Normally do not post pics but these 8 were pretty good catch considering the conditions last night. I get lazy but felt I should post for respect to those whom normally do. Been a very good year 40 flounder in last week and half. Many locations, just need to get out there and you will find them. Thank to God for allowing me to enjoy our little piece of paradise.


----------



## ycanti (Jul 13, 2011)

Still didn't post pics lol


----------



## Faithnfishin (Dec 5, 2010)

Yeah, now I remember why I don't do this often


----------



## Faithnfishin (Dec 5, 2010)

And the biggest story is the fish that would not get close enough to let me stick him, he would have gone over 30" easy.


----------



## SpeckWrecker (Aug 4, 2011)

Faithnfishin said:


> And the biggest story is the fish that would not get close enough to let me stick him, he would have gone over 30" easy.

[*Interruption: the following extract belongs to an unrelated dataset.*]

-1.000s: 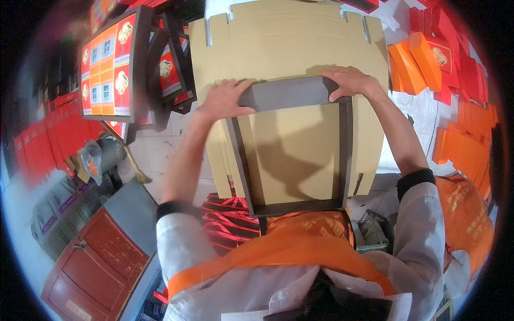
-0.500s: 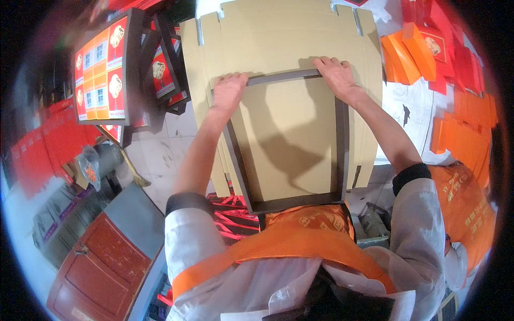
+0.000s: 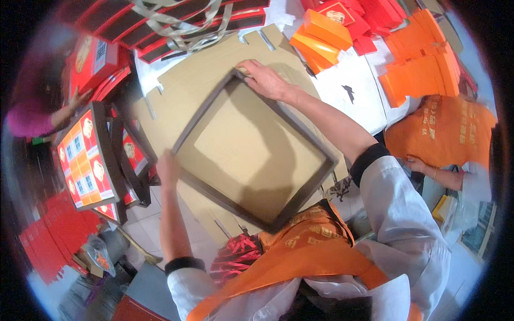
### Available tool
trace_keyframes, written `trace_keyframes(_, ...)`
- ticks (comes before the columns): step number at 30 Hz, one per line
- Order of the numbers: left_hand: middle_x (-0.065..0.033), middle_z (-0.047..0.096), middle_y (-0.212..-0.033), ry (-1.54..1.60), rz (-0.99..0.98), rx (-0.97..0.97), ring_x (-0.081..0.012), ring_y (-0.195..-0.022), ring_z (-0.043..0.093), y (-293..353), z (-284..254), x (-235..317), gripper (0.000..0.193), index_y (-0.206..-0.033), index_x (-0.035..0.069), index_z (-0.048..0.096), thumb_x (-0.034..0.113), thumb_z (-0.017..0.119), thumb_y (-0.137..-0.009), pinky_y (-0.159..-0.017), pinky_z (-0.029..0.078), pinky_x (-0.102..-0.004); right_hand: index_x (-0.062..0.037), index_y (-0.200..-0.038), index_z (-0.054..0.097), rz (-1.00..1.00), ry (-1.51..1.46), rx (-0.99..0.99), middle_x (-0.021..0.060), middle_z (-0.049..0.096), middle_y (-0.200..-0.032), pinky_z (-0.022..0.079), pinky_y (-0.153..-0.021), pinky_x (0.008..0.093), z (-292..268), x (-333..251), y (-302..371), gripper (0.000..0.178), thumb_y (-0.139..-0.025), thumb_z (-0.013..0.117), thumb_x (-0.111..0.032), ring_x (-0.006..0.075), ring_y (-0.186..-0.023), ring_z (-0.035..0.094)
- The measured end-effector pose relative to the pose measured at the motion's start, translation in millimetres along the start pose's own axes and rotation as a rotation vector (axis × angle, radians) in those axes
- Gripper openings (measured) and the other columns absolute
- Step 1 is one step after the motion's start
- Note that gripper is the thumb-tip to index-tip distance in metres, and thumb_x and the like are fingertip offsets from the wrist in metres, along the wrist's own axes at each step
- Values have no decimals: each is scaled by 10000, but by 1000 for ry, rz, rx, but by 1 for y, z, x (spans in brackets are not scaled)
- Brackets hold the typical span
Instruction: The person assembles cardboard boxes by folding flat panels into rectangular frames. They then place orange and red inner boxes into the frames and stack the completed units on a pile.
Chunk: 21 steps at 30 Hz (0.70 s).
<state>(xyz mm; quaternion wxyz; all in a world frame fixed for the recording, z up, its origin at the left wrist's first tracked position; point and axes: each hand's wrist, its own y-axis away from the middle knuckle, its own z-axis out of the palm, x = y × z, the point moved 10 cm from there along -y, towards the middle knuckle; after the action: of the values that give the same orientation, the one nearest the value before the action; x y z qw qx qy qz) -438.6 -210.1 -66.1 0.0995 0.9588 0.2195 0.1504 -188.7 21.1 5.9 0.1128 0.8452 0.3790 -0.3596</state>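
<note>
A dark brown rectangular box frame (image 3: 201,111) lies turned at a slant, with a tan surface showing inside it. Beneath it is a large tan cardboard sheet (image 3: 176,85) with slots along its edges. My right hand (image 3: 262,77) curls its fingers over the frame's far corner, with the wrist passing above the side. At the left corner, my left hand (image 3: 168,165) is closed against the frame; motion blurs its fingers. A shadow falls across the tan surface inside the frame.
Red and orange boxes with dark sides (image 3: 85,160) stand stacked at the left. Dark-topped red boxes with pale ribbons (image 3: 187,27) are at the far left. Orange boxes (image 3: 321,40) lie at the far right. Co-workers' arms show at the left (image 3: 67,115) and right (image 3: 441,176).
The view has swung, bringing ribboned boxes and a co-worker's arm into sight. The frame has turned anticlockwise; my left hand has moved down and left, my right hand to the left.
</note>
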Motion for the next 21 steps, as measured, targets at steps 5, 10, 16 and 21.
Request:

thats when u let the gig fly and hope it lands in the gill plate haha


----------



## bamafan611 (Mar 1, 2010)

Faith was that you in Orange Beach on the 31st. I was out that night and saw a boat similar to yours gigging. If it was flag me down next time to meet ya.


----------



## CCC (Sep 3, 2008)

Way to go Pat, James and I will give her a try tomorrow night and let you know how it goes.


----------



## Flatswalker (Oct 31, 2011)

Awesome !!!


----------



## Night Wing (May 16, 2011)

Nice catch of flounder.


----------



## Faithnfishin (Dec 5, 2010)

11/2/2011 Follow up: We got 9 more last night and two of my bothers took home 14. Total of 23 with most over 19". God is good!
I left early but my brothers stated that they had pulled in some real door mats, will try and get them to measure. Between the 3 of us gigging we probably missed 10 really good ones, water clarity was not great and they were in deeper water.


----------



## Aqua Uno (Dec 6, 2010)

God has definetly been good to you lately! Hope to try the wading thing for the first time tonight with Reed. Hope to have the same luck as you've been having. AU


----------